Joint models for estimating determinants of cognitive decline in the presence of selection bias after enrollment
Embargo Date
2023-02-17
OA Version
Citation
Abstract
Alzheimer’s disease and related dementias are a public health burden because declining cognitive function is associated with adverse health outcomes. Despite decades of research, highly effective preventive strategies remain elusive. Several methodological problems arise in studies of cognitive decline such as selection bias which can lead to spurious associations or reverse the direction of association. We focus on evaluating and developing joint models for estimating determinants of cognitive decline in the presence of selection bias after enrollment, such as informative drop-out and visitation times.

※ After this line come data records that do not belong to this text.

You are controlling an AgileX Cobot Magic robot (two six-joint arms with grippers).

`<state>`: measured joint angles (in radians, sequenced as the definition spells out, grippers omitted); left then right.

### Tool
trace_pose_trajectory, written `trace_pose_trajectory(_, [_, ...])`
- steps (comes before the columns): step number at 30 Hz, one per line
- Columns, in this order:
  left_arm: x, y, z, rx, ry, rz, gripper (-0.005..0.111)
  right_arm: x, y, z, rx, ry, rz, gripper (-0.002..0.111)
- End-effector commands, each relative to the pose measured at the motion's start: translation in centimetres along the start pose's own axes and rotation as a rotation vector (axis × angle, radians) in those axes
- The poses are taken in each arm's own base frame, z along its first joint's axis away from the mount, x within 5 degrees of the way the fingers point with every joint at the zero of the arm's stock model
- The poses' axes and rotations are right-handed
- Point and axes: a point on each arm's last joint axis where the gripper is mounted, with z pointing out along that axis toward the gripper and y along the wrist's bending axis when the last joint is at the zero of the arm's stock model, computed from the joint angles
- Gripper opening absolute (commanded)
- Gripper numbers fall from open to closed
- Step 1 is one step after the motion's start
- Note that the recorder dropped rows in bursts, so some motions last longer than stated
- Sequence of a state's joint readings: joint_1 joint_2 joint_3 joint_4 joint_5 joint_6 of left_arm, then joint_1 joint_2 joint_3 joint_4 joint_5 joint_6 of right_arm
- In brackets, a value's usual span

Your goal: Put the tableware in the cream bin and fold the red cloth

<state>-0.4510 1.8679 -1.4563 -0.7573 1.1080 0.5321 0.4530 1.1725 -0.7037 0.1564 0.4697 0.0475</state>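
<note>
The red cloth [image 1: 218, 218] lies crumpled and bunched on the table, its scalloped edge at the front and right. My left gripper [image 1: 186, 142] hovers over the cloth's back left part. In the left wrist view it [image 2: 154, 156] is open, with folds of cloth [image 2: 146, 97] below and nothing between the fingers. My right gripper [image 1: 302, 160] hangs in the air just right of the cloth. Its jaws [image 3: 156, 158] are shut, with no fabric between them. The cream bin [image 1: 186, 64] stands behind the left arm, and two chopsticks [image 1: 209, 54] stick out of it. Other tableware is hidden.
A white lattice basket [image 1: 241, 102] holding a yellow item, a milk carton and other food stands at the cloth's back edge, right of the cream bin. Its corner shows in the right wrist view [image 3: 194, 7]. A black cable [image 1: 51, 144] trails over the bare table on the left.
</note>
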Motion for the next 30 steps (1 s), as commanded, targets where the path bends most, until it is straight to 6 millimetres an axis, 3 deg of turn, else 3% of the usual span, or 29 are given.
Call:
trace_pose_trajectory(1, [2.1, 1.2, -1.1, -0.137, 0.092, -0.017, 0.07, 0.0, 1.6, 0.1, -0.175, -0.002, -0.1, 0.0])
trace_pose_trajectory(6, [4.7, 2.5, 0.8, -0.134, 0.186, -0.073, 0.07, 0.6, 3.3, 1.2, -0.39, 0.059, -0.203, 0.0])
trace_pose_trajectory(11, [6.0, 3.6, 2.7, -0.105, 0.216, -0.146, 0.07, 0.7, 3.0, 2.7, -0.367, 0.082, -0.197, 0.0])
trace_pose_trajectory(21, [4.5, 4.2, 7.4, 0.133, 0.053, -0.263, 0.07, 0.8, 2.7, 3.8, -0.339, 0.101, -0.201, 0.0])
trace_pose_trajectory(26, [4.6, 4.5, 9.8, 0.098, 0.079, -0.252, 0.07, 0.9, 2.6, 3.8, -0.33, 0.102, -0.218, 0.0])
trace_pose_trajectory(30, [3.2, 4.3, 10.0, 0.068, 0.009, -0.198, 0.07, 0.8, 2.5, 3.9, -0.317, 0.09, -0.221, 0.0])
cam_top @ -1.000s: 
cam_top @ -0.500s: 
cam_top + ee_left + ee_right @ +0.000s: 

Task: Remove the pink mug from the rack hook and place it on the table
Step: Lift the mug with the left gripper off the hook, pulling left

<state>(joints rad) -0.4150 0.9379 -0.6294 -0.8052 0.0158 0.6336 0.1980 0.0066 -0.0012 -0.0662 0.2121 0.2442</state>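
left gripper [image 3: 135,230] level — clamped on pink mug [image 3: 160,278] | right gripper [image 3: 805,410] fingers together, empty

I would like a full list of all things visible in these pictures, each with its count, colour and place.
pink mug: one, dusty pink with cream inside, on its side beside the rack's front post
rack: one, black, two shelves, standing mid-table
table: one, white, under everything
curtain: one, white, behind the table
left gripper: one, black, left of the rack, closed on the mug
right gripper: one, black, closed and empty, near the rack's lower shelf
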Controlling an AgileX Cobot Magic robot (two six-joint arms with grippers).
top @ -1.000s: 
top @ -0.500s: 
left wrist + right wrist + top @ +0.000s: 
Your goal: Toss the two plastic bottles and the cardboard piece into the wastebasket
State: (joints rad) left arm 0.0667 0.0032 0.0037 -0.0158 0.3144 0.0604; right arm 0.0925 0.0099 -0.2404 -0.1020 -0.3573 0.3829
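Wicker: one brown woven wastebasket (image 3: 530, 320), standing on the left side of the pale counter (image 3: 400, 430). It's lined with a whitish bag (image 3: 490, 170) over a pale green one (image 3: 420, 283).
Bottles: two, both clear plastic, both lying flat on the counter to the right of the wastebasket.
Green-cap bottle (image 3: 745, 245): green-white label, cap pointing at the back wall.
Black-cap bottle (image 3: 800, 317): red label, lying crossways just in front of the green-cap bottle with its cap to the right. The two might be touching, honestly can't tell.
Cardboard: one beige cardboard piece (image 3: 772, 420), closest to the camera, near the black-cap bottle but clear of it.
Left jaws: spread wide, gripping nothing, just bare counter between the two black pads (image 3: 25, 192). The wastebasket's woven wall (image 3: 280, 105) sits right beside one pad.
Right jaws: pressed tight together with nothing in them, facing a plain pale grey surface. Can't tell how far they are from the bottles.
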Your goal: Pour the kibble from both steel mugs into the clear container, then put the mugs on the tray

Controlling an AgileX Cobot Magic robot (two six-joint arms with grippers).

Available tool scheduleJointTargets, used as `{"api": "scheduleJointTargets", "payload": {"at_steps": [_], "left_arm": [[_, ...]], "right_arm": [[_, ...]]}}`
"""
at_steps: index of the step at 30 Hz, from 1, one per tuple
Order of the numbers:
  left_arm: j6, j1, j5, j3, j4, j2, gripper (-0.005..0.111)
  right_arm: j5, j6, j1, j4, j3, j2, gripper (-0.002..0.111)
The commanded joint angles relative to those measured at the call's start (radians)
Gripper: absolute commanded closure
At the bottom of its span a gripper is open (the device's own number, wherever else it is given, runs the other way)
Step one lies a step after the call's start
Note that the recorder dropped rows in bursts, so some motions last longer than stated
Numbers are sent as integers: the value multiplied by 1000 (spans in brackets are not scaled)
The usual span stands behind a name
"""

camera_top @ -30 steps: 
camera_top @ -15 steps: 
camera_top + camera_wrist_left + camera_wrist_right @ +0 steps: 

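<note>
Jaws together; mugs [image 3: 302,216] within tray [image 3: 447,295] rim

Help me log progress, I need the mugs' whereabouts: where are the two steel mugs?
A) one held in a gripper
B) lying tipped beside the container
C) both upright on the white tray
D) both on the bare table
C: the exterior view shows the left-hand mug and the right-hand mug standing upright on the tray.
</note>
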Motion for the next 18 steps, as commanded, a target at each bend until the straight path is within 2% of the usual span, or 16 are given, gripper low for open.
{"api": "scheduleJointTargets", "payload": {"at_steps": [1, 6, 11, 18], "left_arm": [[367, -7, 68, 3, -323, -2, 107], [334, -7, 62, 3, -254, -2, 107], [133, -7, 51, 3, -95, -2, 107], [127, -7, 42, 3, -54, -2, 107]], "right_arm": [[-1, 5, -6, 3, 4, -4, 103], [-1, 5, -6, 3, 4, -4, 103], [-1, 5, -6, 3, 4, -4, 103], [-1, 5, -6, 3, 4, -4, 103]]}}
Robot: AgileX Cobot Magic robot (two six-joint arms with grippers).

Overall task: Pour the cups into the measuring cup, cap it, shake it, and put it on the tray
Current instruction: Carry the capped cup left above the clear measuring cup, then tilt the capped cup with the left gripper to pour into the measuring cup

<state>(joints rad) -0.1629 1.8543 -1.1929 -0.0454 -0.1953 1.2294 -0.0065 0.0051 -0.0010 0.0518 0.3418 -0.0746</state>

Joint models for longitudinal and time-to-event data combine a linear mixed effects model (LME) with a Cox proportional hazards model to simultaneously estimate cognitive decline and drop-out. Studies have shown that correctly specified joint models produce unbiased estimates. However, no studies have evaluated the robustness of joint models to misspecification of the drop-out process. We utilize an existing simulation platform to evaluate the robustness of commonly used modeling frameworks: generalized estimating equations (GEE), weighted GEE, LME, and joint models in estimating the effect of an exposure on cognitive decline.
Further, depending on the study design, participants experiencing cognitive decline might be more or less likely to be observed making the visitation process informative. Joint models for longitudinal, repeated, and terminal events exist, but they do not allow for an association between slope in cognition and recurrent or terminal event and assume the frailty term follows a lognormal distribution instead of gamma. We propose a novel joint model for estimating determinants of cognitive decline in the presence of informative visitation and drop-out and assess our model under various levels of each process.
In many longitudinal studies of cognition, it is of interest to identify determinants of pre-dementia cognitive decline. Therefore, follow-up for cognitive measures could stop prior to the end of study due to dementia diagnosis or death. We extend our novel joint model to include a competing terminal event and assess the sensitivity of the longitudinal estimates. Finally, we include an application of our novel joint model using neuropsychological data from the Framingham Heart Study to evaluate the effect of higher education on pre-dementia cognitive decline.